Prompt: Within the entries below, the lines from the one with "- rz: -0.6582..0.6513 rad" through the one with "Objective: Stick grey" are to be set down exactly, both ends kept.

* * * *

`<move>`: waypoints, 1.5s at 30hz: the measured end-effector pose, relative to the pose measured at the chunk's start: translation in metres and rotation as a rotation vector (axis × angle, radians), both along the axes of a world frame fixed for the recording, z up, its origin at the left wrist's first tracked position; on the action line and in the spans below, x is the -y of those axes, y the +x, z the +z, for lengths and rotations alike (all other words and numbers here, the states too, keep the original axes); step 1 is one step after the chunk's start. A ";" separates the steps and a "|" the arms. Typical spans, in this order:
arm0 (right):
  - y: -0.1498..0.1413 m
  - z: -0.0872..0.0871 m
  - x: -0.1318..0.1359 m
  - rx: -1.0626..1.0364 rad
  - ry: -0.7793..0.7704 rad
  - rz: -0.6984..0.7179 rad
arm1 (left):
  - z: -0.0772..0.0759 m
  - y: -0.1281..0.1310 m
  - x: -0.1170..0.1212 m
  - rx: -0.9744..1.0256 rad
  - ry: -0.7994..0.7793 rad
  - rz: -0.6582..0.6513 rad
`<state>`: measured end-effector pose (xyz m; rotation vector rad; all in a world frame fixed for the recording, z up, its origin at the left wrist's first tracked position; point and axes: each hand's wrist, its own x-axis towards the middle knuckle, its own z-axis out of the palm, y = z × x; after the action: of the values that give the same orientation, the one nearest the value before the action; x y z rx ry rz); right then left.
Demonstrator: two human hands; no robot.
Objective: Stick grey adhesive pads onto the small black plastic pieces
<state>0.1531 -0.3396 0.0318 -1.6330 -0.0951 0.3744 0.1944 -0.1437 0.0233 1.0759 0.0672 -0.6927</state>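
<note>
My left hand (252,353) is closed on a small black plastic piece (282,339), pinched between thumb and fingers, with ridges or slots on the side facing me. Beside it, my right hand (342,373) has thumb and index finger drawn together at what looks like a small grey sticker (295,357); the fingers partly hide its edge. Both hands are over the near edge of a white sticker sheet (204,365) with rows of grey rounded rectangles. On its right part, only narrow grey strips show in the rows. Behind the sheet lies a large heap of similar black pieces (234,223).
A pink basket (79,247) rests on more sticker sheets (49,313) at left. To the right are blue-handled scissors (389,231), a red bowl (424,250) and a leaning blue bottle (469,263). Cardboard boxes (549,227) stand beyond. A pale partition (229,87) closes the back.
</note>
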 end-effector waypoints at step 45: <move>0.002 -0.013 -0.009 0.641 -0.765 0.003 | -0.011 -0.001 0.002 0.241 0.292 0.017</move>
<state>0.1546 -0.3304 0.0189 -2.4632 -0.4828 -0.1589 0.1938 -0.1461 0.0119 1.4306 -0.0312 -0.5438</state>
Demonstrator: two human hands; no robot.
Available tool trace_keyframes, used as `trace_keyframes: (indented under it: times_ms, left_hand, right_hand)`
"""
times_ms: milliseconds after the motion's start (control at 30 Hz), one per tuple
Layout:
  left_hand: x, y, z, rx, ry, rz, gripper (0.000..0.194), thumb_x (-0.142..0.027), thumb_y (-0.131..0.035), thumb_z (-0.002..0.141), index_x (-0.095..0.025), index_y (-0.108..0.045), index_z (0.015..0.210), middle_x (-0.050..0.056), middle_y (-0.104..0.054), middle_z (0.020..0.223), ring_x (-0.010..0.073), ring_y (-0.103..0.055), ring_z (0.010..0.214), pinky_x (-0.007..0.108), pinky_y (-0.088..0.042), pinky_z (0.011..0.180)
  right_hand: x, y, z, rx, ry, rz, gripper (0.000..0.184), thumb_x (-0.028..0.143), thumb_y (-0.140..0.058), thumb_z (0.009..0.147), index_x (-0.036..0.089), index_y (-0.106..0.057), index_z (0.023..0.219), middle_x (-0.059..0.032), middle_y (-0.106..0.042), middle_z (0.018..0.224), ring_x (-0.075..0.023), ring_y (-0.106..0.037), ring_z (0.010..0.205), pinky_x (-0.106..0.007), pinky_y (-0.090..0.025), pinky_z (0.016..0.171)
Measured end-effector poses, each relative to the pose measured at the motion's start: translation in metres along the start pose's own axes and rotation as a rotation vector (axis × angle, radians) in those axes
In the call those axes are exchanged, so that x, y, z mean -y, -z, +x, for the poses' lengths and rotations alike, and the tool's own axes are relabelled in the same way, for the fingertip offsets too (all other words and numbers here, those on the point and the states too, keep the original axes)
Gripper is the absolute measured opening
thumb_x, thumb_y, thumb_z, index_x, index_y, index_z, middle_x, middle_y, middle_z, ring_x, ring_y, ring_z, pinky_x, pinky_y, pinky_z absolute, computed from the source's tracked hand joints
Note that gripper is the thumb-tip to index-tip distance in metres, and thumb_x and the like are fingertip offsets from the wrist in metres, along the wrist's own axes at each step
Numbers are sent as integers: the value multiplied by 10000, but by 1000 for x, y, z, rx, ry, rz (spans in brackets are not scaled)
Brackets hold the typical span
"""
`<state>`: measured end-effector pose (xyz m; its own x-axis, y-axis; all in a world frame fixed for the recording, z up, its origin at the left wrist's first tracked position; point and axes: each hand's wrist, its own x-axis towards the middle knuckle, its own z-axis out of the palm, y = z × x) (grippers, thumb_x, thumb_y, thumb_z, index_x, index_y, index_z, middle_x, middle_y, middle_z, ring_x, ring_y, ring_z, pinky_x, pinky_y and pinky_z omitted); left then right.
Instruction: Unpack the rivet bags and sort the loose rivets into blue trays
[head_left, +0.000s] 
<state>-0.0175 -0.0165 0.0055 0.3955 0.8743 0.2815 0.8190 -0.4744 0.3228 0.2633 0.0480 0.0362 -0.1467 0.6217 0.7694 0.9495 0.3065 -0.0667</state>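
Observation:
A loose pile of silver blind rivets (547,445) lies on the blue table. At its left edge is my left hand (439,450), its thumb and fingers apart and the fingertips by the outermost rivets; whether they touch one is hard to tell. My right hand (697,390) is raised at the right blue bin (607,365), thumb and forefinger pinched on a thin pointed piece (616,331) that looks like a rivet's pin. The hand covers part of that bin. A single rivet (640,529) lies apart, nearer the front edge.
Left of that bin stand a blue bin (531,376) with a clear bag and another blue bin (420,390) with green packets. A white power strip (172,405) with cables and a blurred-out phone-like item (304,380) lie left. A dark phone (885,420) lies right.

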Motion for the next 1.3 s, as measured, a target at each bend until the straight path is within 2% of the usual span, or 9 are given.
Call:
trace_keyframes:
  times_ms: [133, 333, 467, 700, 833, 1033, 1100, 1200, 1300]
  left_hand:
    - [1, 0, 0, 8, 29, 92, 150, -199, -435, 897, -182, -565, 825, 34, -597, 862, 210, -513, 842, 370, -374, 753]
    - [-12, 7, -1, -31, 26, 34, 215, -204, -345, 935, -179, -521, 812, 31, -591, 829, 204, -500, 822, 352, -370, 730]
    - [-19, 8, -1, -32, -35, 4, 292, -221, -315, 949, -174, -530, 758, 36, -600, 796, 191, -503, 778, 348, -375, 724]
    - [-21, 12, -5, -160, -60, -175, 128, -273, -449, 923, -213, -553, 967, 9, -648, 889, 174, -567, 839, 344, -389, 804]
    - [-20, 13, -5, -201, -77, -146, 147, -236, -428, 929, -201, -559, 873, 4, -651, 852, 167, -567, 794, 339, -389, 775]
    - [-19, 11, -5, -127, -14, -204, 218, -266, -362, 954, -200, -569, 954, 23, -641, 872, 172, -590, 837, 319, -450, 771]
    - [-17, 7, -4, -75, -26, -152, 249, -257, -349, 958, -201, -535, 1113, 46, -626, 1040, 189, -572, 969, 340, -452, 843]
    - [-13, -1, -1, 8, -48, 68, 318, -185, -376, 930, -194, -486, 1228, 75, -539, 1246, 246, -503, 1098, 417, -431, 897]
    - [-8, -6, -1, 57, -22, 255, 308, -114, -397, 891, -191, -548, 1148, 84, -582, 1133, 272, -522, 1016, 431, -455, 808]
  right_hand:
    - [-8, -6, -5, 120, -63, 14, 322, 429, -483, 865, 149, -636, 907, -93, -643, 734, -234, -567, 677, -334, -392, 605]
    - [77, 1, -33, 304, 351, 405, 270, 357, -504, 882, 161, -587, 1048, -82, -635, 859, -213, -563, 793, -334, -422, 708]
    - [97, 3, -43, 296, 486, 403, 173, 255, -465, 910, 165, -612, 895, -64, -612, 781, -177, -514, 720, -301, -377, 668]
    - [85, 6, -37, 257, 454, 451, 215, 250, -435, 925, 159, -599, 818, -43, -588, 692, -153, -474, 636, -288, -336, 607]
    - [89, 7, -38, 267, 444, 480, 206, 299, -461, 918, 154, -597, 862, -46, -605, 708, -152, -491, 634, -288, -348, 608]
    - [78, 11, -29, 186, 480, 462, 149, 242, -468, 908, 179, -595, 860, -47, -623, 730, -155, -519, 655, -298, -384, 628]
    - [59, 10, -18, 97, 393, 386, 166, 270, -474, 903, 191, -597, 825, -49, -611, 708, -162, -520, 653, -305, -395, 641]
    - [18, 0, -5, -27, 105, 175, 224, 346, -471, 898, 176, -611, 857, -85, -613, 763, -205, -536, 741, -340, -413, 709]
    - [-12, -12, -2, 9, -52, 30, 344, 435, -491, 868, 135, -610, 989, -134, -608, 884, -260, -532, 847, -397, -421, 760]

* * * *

Exercise solution:
  - rz: -0.6582..0.6513 rad
`<state>`: measured end-effector pose (xyz m; rotation vector rad; all in a world frame fixed for the recording, z up, its origin at the left wrist's first tracked position; point and axes: each hand's wrist, its own x-axis towards the middle knuckle, its own z-axis out of the palm, y = z × x; after the action: of the values that give the same orientation, the one nearest the value before the action; x y z rx ry rz); right then left.
Demonstrator: two human hands; no robot.
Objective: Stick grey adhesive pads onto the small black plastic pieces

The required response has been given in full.